- Supreme Court of the United States

Argued January 30, 1907 Decided March 4, 1907
- Full case name: United States ex rel. West v. Hitchcock
- Citations: 205 U.S. 80 (more) 27 S. Ct. 423; 51 L. Ed. 718; 1907 U.S. LEXIS 1453

Court membership
- Chief Justice Melville Fuller Associate Justices John M. Harlan · David J. Brewer Edward D. White · Rufus W. Peckham Joseph McKenna · Oliver W. Holmes Jr. William R. Day · William H. Moody

Case opinion
- Majority: Holmes, joined by unanimous

= United States ex rel. West v. Hitchcock =

United States ex rel. West v. Hitchcock, 205 U.S. 80 (1907), regards a case where the Secretary of the Interior has authority to pass on the right of one claiming to be a member of a band of Indians to select land under an agreement ratified by an act of Congress, his jurisdiction does not depend upon his decision's being right.

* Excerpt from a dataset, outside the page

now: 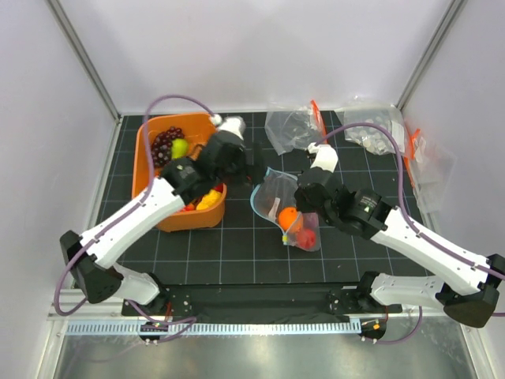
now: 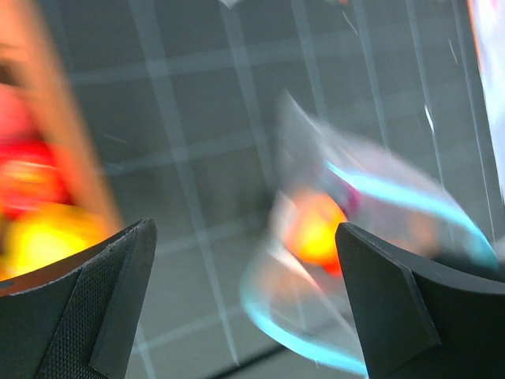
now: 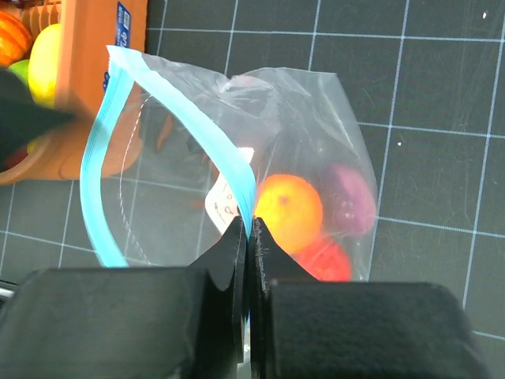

The United States promised to allot 160 acre to each member of the Wichita band of Indians under the Act of March 2, 1895, 28 Stat. 876, 895. This promise may confer a right on every single member of the band, but the primary decision as to who the members are must come from the Secretary of the Interior, and, in the absence of any indication in the act to allow an appeal to the courts for applicants who are dissatisfied, mandamus will not issue to require the Secretary to approve the selection of one claiming to be an adopted member of the tribe but whose application the Secretary has denied.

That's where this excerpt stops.